Main Character :
Neji Hyuga & Tenten
Genre : T
Disclaimer :
Naruto belongs to Kishimoto
Taman Belakang Sekolah
Tenten POV
Aku sudah berhasil mengalahkan Neji. Aku berhasil mengalahkannya…
Kenapa… rasanya ada sesuatu yang hilang dariku?
Bukankah dengan mengalahkannya, berarti aku sudah mendapatkan masa depanku yang cerah. Bekerja dengan Otou-san, di perusahaan besar. Apalagi yang kurang?
.
.
.
Aku membaringkan tubuhku ke pohon sakura tua sekolah.
Di sini begitu tenang…
Tak ada orang, hanya angin lembut yang berhembus, dan burung-burung yang saling bersautan menyanyikan lagu, menyambut musim gugur.
Rasanya ingin aku menghentikan waktu. Pengalamanku bersama Neji, bersama teman-teman sekelas…
Apa setelah murid perempuan lainnya masuk… keadaannya akan tetap sepert ini?
.
.
.
*tes*
Apa…?
Air mata? Aku menangis?... Kenapa menangis?
Kau seharusnya gembira Tenten!
Lalu, air mata apa ini?
*tes*
Berhentilah menangis, Tenten!
Memangnya apa yang kutangisi?!
Apa kau merasa kalah? Tapi… aku menang!
Kau dengar itu? Aku menang!
"Aku menang!", aku meneriakkan kata-kata itu sekeras yang kubisa demi menghentikan tetesan air mataku.
"Aku menang… ya, aku menang…" tidak! Air mataku tak mau berhenti. Kenapa? Aku menang!
Aku menundukkan kepalaku. Mencoba meratapi diriku.
"… Tenten…"
Apa?
Ada yang datang?
"Kau dengar aku Tenten?"
Tangannya menyentuh pipiku dan mengangkat wajahku, bertemu dengan wajahnya.
Neji?
Tidak… ia tak boleh melihatku seperti ini. Tapi tanganku lemas, aku terpaku.
Matanya yang tajam menatap lurus ke mataku. Membuatku tak bisa memalingkan padanganku.
"…kau kenapa?" suaranya yang lembut membuatku semakin terpaku.
Aku mengangkat tanganku perlahan. Memegang tangannya di pipiku.
"…aku…kalah…" aku tak mampu berbohong di depan mata itu.
Air mataku makin menjadi. Sudah tak bisa kuhentikan lagi.
Ia menyeka air mataku dengan kedua tangannya dengan lembut.
"Aku tak mengerti… bukankah kau menang?" wajahnya melukiskan kecemasannya.
"… tidak. Aku kalah! Aku tak layak memenangkan ini!"
Aku melepaskan kedua tangannya dari pipiku.
"… aku tak bisa mengingat tentang masa kecilku. Aku… tak ingat tentang dirimu."
Maafkan aku… maaf, maaf. "Neji, aku… minta maaf."
Aku berjalan pergi meninggalkannya.
…? Dia tak mengejarku?
Kenapa dia mau mengejarku setelah apa yang kulakukan padanya? Dasar bodoh!
Langkahku terhenti.
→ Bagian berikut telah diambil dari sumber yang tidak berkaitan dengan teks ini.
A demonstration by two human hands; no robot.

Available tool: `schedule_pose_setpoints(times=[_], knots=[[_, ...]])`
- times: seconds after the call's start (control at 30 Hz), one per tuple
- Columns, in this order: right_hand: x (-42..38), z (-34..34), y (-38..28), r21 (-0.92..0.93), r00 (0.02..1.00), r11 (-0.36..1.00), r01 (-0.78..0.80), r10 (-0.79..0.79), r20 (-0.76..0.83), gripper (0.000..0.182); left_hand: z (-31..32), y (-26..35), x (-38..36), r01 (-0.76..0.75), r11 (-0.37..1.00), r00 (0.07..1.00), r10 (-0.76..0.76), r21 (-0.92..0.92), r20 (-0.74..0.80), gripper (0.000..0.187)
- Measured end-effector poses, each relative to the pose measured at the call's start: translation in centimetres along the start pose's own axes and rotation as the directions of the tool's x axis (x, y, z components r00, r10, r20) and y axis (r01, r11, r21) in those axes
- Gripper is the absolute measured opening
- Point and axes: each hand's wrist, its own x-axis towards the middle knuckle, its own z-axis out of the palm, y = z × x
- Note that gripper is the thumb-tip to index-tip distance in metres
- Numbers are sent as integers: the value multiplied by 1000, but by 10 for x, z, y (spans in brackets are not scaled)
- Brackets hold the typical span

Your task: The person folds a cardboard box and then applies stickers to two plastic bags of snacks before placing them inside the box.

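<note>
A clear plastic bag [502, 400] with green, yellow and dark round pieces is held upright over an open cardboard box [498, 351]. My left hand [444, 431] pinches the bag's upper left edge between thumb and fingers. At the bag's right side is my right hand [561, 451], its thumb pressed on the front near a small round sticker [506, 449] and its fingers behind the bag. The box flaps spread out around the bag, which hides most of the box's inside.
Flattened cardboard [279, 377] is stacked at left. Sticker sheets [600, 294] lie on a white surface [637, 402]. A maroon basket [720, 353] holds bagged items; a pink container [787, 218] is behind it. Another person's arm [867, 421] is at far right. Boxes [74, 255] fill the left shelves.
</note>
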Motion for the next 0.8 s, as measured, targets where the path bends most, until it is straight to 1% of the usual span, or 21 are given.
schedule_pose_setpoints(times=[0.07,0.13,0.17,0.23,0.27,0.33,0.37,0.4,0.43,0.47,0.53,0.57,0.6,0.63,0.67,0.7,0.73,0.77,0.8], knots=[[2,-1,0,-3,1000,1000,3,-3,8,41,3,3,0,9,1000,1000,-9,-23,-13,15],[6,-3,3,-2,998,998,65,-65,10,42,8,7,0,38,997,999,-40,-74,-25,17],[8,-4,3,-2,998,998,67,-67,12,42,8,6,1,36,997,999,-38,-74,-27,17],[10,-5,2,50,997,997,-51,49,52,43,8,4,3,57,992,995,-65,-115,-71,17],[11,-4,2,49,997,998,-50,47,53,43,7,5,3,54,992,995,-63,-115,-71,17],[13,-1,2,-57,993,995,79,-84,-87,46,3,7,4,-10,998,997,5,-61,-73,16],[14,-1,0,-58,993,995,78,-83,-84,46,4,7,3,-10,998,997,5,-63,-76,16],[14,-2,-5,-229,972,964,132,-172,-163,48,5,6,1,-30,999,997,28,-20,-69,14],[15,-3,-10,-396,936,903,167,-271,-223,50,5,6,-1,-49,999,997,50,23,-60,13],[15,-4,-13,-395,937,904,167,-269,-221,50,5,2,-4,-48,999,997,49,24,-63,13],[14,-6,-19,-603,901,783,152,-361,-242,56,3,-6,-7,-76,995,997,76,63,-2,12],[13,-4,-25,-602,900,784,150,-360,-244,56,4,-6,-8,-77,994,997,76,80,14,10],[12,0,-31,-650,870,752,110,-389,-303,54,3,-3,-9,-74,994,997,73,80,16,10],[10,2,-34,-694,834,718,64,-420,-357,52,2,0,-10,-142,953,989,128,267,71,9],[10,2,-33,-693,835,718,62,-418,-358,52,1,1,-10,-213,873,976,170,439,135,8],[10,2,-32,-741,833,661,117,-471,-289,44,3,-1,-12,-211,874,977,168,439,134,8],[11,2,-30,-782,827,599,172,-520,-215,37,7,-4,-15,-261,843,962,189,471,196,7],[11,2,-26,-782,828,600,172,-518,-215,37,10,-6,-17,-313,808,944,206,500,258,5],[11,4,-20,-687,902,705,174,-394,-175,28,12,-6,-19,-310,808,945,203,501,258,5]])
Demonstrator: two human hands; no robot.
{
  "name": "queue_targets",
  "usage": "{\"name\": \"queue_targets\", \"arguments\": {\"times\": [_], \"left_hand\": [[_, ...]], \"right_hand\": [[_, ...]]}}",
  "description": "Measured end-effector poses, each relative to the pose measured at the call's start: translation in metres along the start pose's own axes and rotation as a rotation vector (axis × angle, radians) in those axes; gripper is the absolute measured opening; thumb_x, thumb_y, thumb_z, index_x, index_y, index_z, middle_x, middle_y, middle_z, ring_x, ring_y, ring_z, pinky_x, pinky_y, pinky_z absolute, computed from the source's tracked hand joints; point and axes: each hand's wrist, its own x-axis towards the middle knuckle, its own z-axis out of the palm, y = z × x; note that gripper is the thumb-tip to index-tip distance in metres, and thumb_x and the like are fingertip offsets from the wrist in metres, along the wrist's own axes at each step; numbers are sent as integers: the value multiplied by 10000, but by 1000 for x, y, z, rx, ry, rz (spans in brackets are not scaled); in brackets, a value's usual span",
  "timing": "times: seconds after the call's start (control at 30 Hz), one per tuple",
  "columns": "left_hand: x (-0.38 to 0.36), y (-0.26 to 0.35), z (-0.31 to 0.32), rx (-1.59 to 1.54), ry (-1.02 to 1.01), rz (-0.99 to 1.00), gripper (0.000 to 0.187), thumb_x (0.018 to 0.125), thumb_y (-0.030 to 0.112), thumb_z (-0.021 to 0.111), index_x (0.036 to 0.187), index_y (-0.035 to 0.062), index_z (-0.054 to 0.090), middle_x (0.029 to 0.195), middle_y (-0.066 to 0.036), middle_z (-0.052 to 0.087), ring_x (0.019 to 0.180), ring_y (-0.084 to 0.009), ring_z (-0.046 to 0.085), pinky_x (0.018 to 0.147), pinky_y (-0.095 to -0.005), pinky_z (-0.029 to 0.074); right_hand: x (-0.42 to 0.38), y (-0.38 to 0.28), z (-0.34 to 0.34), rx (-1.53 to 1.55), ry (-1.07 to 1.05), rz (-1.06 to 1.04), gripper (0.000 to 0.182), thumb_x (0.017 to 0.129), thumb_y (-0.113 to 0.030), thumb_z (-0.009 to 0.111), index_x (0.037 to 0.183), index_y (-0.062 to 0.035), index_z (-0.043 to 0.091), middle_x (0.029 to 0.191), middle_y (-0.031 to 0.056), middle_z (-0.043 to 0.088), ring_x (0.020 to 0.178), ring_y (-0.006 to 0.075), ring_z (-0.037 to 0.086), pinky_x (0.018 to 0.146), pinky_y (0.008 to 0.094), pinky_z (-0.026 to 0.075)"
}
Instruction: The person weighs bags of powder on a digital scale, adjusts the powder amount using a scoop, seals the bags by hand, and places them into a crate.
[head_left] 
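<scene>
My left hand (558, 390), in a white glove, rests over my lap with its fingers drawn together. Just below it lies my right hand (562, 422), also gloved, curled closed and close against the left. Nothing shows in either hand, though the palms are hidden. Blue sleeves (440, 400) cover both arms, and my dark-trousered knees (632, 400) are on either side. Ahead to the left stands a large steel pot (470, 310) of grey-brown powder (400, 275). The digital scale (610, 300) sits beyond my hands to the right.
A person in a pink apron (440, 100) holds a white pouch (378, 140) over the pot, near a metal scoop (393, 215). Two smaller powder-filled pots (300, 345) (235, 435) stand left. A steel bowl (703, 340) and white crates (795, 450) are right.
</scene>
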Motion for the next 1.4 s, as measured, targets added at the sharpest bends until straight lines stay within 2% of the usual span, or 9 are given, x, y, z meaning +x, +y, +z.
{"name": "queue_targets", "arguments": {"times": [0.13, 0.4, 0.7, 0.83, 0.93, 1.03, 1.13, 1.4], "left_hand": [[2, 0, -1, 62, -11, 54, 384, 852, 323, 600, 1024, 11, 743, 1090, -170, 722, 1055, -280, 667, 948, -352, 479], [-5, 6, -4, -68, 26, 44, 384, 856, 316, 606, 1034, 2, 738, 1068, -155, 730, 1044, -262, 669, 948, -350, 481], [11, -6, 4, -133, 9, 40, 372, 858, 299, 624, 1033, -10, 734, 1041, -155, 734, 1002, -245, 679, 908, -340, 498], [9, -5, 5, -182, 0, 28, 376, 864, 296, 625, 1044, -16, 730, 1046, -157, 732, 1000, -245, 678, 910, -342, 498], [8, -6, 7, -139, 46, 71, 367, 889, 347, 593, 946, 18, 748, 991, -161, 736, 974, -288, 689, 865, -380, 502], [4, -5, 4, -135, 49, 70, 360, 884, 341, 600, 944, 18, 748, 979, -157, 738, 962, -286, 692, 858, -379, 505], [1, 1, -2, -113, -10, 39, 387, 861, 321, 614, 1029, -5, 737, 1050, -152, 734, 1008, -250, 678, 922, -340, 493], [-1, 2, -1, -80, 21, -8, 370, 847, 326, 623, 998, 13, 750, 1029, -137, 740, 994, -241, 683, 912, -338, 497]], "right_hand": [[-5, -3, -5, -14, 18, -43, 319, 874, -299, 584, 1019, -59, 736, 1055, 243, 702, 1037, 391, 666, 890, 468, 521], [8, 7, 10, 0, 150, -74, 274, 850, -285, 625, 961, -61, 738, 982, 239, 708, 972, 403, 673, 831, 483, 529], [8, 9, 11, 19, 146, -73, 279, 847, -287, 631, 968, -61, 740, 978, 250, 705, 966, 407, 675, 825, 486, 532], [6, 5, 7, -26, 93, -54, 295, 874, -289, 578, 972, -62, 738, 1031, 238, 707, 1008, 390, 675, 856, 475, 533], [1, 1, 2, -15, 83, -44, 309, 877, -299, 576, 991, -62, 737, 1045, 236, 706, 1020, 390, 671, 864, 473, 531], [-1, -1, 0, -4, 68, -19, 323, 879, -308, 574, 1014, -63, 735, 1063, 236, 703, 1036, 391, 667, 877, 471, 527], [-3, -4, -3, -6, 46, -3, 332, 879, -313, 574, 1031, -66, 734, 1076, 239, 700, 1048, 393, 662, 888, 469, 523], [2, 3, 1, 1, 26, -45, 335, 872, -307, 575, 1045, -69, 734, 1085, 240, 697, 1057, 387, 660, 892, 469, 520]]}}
Tangannya menggenggam erat tanganku.
"Jangan pergi!"
"Aku takkan memaksamu. Aku takkan melepaskan tangan ini untuk kedua kalinya."
Aku berbalik menatapnya. Aku… membisu sambil terpana oleh sikapnya.
"Bukan sekedar teman masa kecil, bukan sekedar teman sekelas. Aku… aku menyukaimu. Walaupun bagimu aku seperti orang asing, sainganmu, aku tak peduli. Aku akan tetap menjaga tangan ini. Aku akan menjagamu."
Wajahku panas. Jantungku berdegup kencang. Air mataku tak tertahankan lagi.
Aku menggenggam tangannya. Menatap mata putih yang telah menawan hatiku.
"Aku menyukaimu, Neji."
Ia tersenyum dan memelukku. "Aku juga menyukaimu, Tenten."
Angin musim gugur yang dingin berhembus di sekitar kami, membuat burung-burung menggigil dan pohon-pohon menjatuhkan daunnya. Tapi kehangatan pelukan ini takkan terkalahkan oleh dinginnya musim gugur.
Di bawah pohon sakura,tanggal 7 bulan 7
aku membuat janjiku pada Neji
*Walaupun kita terpisahkan oleh langit dan bumi,
kita pasti akan bertemu lagi. Aku janji.
Tunggulah aku di sana, bidadariku*
-END-
OK! Sudah selesai!
Maaf pendek-pendek dan gaje
Gomen kalo typo, dan perubahan character yang terlalu drastic. Gomen!